Tuesday, 22 January 2013

On historical causes

One of the most boring episodes of my high school career was the few weeks in fifth form history when we were taught the causes of the French Revolution.  To this day I really can't remember much of what we were taught but, looking up Wikipedia today, I read that one cause was the high level of taxation of the peasant class while the nobility led lives of conspicuous consumption.

But what exactly does "X causes Y" mean in the context of history?  Can we deduce that if the French peasantry had not been taxed highly then the revolution would not have occurred?  Of course not.  In fact we cannot know the answer to that question because we cannot rerun history.  Does it mean that there is a tendency for Y to occur when X is present in any historical situation?  Perhaps so, and this is indeed a hypothesis that could be tested by an examination of historical situations where X was present.  But the dataset might still be unconvincingly small.

I was led to these thoughts by two massive books that I've read over the last two years.  One was "Guns, germs and steel" by Jared Diamond, the other was "Ideas, a history from fire to Freud" by Peter Watson.  Both of them are staggering accomplishments that offer a comprehensive account of how hunter-gatherer societies developed into modern-day societies.  Inevitably the authors colour their accounts with opinions that can only be hypotheses, despite their persuasive arguments to support their opinions.

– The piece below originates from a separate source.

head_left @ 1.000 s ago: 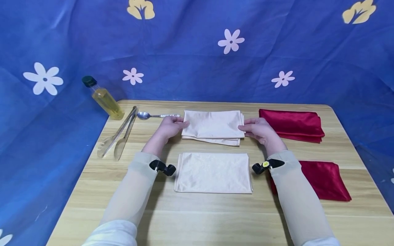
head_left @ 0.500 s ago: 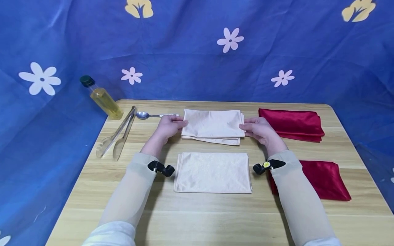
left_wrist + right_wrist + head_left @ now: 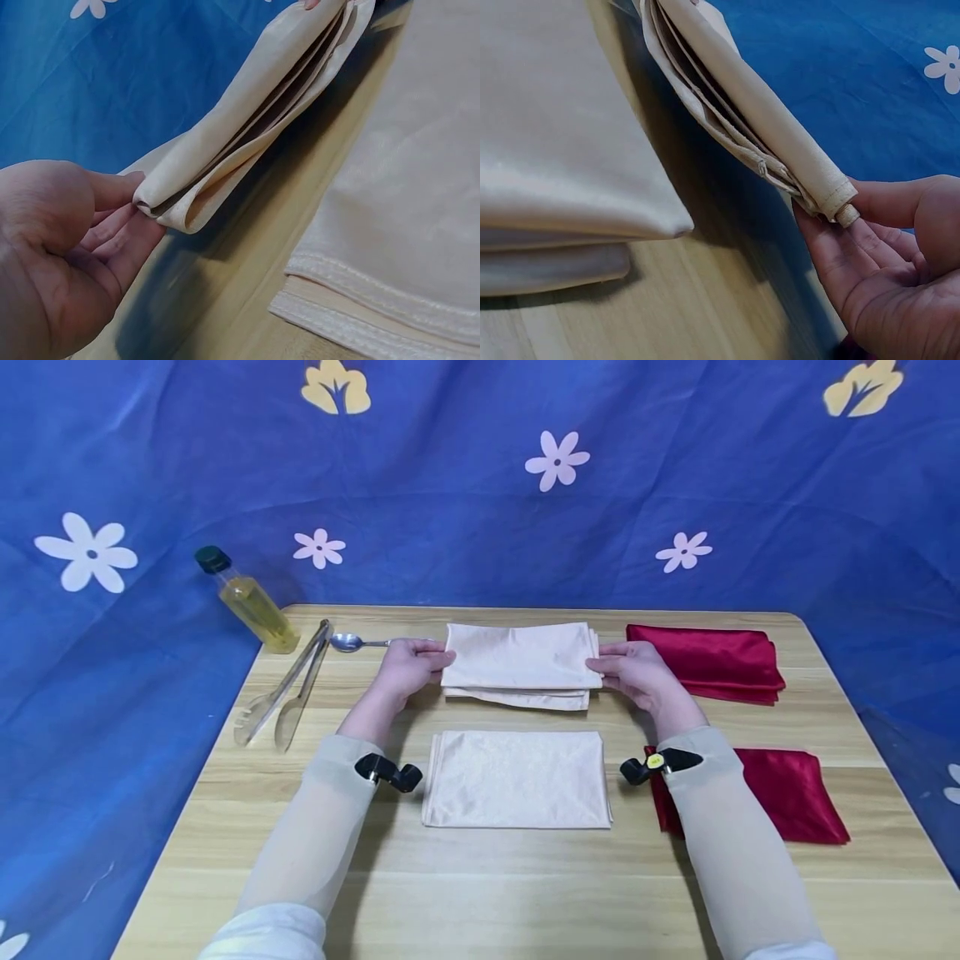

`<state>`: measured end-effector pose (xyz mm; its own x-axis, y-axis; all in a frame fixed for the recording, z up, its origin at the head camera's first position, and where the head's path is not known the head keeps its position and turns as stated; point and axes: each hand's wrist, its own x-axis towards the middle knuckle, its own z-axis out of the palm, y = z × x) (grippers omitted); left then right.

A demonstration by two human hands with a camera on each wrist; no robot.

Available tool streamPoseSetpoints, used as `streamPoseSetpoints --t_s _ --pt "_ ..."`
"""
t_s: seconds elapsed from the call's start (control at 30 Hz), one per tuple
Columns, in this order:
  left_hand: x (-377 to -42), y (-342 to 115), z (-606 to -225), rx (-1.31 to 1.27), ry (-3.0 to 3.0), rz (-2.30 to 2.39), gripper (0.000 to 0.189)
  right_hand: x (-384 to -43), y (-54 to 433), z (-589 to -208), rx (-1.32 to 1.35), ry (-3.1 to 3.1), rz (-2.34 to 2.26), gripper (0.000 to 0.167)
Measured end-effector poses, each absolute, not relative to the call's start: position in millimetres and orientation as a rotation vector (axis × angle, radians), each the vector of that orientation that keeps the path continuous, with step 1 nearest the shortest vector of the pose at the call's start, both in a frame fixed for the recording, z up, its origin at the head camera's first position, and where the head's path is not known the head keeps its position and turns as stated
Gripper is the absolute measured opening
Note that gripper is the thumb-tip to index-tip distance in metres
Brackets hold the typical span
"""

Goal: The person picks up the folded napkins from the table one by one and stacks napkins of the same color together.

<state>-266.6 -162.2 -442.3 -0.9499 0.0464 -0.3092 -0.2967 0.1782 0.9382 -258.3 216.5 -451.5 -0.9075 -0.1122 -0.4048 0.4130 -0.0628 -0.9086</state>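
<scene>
A folded cream satin cloth (image 3: 521, 657) is held by both hands near the far side of the table. My left hand (image 3: 411, 670) pinches its left end between thumb and fingers, and my right hand (image 3: 637, 677) pinches the right end the same way. In the left wrist view the stacked layers of the held cloth (image 3: 247, 120) gape a little along the near side. From the right wrist view, that cloth (image 3: 757, 112) hangs above the table with a shadow beneath. A second folded cream cloth (image 3: 517, 781) lies flat nearer to me, between my forearms.
Two folded dark red cloths lie on the right, one farther (image 3: 705, 662) and one nearer (image 3: 787, 793), the nearer partly behind my right forearm. At left are metal tongs (image 3: 288, 685), a spoon (image 3: 348, 642) and a green-capped bottle (image 3: 258, 610) of yellow liquid. A blue curtain (image 3: 450, 552) stands behind.
Both hands have raised the far cream cloth slightly, its upper layers lifting more than the lower edge. The pinch at each end stays the same. The other cloths lie as before.
</scene>
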Motion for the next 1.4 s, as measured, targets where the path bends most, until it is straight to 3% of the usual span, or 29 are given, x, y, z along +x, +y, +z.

Diamond's main intent is to give an explanation of the factors that contributed to the greater success of European civilisation compared to its historical counterparts.  He completely rejects explanations based on racial differences and argues convincingly for geographical differences.  Among his explanations are, for example, the greater number of domesticable animals in the Old World compared to the new; and the larger number of plants that could be farmed for food production.  I strongly recommend the book for it is thoughtfully presented and hugely informative.

Watson's book offers a number of reasons why some ideas surfaced at a particular moment in history, and why they originated in a particular country.  Again it is all plausible coherent stuff and I greatly appreciated how he related the historical contexts to the development of key ideas.

But, just like the causes of the French revolution, what does it mean to say that a particular constellation of geographical factors made the Old World develop more quickly than the New World?  What does it mean to say that a particular constellation of social and historical conditions caused a certain set of ideas to be developed?  To make these claims is not to say that if X was not present then Y would not have occurred.  History is not a repeatable experiment.

Neither in the case of the Diamond and Watson claims can we even test the hypothesis "Y tends to happen in the presence of X".  We can't do this because they have already used up all the experimental data.  In other words they did too complete a job!

If we were to encounter a plentiful number of alien races not too unlike us we would have more scope to make historical claims of the form "X causes Y".  Since this is not likely to happen we appear to be stuck.  However there is a possible avenue that might enable us to test this type of causality.  We could simulate various worlds and societies in a computer, seed them with various initial conditions, and study how they evolved.  Such simulations already exist, some on a very large scale: some online computer games depend for their very fascination on watching how a virtual society develops under the constraints of the game.